— REQUIRED WORK —
Every line in the data below from the one containing "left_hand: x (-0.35" down to the one containing "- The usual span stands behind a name", both included, must be retyped exactly; no other line is to appear.

— DATA FOR ANALYSIS —

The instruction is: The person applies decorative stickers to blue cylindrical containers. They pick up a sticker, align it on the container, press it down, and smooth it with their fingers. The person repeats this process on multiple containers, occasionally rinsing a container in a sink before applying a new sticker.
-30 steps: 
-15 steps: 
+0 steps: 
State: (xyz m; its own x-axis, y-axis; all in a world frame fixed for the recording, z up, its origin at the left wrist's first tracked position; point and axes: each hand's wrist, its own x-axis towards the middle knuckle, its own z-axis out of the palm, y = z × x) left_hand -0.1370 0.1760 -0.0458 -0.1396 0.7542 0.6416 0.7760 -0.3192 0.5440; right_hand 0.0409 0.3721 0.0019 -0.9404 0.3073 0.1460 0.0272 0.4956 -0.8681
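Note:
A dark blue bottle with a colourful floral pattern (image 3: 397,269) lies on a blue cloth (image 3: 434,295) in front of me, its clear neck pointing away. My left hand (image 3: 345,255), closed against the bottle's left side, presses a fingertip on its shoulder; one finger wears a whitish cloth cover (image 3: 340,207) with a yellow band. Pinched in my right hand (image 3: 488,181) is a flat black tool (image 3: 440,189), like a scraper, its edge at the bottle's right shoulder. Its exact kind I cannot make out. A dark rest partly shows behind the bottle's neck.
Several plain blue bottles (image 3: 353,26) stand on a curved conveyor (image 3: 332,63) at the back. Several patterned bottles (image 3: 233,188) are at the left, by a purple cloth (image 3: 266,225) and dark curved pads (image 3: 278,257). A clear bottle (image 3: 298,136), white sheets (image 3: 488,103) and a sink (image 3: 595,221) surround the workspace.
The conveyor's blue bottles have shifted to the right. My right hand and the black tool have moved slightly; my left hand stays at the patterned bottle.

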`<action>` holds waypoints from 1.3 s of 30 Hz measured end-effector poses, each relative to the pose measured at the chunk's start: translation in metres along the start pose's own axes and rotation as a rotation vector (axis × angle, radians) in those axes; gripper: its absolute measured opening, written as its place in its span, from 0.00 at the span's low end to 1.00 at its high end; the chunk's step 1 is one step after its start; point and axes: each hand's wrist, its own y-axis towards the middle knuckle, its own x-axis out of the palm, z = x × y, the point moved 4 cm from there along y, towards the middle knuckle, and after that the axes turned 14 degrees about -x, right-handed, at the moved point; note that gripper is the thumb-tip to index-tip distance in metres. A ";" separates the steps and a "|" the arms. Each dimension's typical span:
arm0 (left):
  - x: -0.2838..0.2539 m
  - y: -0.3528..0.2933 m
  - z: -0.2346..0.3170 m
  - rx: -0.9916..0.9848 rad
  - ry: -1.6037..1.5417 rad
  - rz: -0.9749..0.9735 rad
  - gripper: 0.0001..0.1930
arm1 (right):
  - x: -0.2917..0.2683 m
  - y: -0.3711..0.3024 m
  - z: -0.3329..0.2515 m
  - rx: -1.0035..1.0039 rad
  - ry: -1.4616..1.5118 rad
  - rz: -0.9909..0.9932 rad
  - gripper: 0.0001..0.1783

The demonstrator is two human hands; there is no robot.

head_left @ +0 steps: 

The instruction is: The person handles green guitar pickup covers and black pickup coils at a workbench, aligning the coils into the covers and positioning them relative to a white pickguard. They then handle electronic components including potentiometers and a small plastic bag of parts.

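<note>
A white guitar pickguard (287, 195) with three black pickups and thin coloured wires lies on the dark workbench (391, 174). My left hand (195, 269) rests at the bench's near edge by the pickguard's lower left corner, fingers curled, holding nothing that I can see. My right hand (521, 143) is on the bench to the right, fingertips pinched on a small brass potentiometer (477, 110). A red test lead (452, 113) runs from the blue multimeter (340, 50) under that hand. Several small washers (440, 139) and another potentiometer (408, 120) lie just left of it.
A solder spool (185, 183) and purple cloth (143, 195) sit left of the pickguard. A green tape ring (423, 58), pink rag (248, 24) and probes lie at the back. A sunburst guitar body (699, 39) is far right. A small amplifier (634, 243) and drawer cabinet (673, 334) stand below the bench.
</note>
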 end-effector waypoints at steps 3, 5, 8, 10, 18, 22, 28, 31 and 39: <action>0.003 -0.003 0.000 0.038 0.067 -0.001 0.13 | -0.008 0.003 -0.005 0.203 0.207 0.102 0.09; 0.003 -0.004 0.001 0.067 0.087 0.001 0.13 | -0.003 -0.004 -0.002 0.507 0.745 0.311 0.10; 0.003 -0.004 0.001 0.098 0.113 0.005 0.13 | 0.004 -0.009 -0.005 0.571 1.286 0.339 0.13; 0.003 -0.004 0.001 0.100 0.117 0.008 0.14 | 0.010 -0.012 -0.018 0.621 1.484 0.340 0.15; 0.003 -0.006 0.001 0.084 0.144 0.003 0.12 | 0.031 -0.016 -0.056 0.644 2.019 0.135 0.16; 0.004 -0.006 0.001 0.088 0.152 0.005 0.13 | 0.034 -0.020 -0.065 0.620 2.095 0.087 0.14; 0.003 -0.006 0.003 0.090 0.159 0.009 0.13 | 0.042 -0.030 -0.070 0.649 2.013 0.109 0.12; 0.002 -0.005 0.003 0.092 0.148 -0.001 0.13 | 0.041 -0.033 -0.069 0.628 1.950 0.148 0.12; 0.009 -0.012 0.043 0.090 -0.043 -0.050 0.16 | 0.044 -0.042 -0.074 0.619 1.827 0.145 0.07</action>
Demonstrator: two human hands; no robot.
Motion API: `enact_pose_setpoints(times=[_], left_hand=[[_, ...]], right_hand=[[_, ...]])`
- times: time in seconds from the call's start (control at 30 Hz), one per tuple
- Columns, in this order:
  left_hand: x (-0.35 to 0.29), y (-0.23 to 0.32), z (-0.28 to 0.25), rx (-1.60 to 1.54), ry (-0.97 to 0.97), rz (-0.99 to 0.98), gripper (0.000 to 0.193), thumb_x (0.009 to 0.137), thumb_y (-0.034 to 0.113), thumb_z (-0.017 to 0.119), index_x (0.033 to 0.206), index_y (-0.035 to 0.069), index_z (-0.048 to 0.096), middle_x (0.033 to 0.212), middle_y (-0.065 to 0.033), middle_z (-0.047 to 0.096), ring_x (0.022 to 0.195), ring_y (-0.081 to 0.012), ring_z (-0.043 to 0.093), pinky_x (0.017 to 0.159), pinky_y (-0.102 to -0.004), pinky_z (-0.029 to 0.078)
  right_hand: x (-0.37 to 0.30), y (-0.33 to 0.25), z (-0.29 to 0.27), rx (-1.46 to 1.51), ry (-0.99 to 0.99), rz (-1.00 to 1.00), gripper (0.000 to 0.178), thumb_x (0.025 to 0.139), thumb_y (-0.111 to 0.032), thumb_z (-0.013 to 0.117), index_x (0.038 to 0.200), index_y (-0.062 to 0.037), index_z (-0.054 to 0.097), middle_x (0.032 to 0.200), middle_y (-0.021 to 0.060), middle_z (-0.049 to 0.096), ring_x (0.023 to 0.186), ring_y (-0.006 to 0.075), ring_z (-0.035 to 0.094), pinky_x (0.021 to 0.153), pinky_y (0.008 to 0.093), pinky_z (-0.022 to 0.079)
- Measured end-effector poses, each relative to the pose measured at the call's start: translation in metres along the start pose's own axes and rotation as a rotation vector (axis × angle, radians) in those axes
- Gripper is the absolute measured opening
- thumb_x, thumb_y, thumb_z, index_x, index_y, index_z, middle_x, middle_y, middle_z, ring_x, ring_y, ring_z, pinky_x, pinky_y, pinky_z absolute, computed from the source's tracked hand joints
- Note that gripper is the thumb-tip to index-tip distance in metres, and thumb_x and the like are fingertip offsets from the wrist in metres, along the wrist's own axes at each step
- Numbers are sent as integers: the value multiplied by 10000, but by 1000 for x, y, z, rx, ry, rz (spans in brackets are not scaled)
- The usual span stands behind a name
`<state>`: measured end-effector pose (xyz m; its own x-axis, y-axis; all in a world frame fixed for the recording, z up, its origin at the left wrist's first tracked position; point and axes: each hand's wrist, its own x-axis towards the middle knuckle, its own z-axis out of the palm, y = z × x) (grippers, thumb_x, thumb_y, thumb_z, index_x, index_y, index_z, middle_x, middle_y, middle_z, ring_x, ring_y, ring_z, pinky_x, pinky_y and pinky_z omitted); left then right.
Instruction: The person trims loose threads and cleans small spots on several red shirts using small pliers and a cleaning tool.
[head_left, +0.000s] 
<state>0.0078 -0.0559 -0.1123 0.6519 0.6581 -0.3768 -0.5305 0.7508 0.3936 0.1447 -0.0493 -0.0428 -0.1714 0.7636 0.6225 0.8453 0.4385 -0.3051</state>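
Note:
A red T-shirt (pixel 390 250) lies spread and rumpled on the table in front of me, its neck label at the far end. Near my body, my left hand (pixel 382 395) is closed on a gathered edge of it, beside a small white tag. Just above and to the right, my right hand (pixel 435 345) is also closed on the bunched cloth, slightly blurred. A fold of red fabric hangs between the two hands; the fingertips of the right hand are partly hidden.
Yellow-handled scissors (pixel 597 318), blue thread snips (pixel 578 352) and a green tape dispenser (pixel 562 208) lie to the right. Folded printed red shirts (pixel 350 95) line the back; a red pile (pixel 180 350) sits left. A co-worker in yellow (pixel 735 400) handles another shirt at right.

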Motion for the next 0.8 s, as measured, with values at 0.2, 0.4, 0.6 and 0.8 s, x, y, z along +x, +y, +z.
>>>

— EXERCISE RESPONSE —
  left_hand: x (-0.35 to 0.29), y (-0.23 to 0.32), z (-0.28 to 0.25), rx (-1.60 to 1.54), ry (-0.97 to 0.97), rz (-0.99 to 0.98), gripper (0.000 to 0.193), thumb_x (0.009 to 0.137), thumb_y (-0.034 to 0.113), thumb_z (-0.017 to 0.119), index_x (0.033 to 0.206), index_y (-0.035 to 0.069), index_z (-0.048 to 0.096), middle_x (0.033 to 0.212), middle_y (-0.065 to 0.033), middle_z (-0.047 to 0.096), ring_x (0.022 to 0.195), ring_y (-0.081 to 0.012), ring_z (-0.043 to 0.093), pinky_x (0.017 to 0.159), pinky_y (-0.102 to -0.004), pinky_z (-0.029 to 0.078)
  right_hand: x (-0.37 to 0.30), y (-0.33 to 0.25), z (-0.29 to 0.27), rx (-1.46 to 1.51), ry (-0.99 to 0.99), rz (-1.00 to 1.00), gripper (0.000 to 0.178), thumb_x (0.025 to 0.139), thumb_y (-0.111 to 0.032), thumb_z (-0.013 to 0.117), index_x (0.038 to 0.200), index_y (-0.062 to 0.037), index_z (-0.054 to 0.097), middle_x (0.032 to 0.200), middle_y (-0.021 to 0.060), middle_z (-0.049 to 0.096), ring_x (0.023 to 0.186), ring_y (-0.006 to 0.075), ring_z (-0.035 to 0.094), pinky_x (0.021 to 0.153), pinky_y (0.008 to 0.093), pinky_z (-0.022 to 0.079)
- Measured end-effector poses, each relative to the pose measured at the call's start: translation in metres along the start pose's own axes and rotation as a rotation vector (axis × angle, radians) in those axes
- Gripper is the absolute measured opening
- thumb_x, thumb_y, thumb_z, index_x, index_y, index_z, middle_x, middle_y, middle_z, ring_x, ring_y, ring_z, pinky_x, pinky_y, pinky_z absolute, computed from the source's tracked hand joints
- Note that gripper is the thumb-tip to index-tip distance in metres, and thumb_x and the like are fingertip offsets from the wrist in metres, along the wrist's own axes at each step
- Numbers are sent as integers: the value multiplied by 10000, but by 1000 for x, y, z, rx, ry, rz (spans in brackets are not scaled)
- The usual span stands behind a name

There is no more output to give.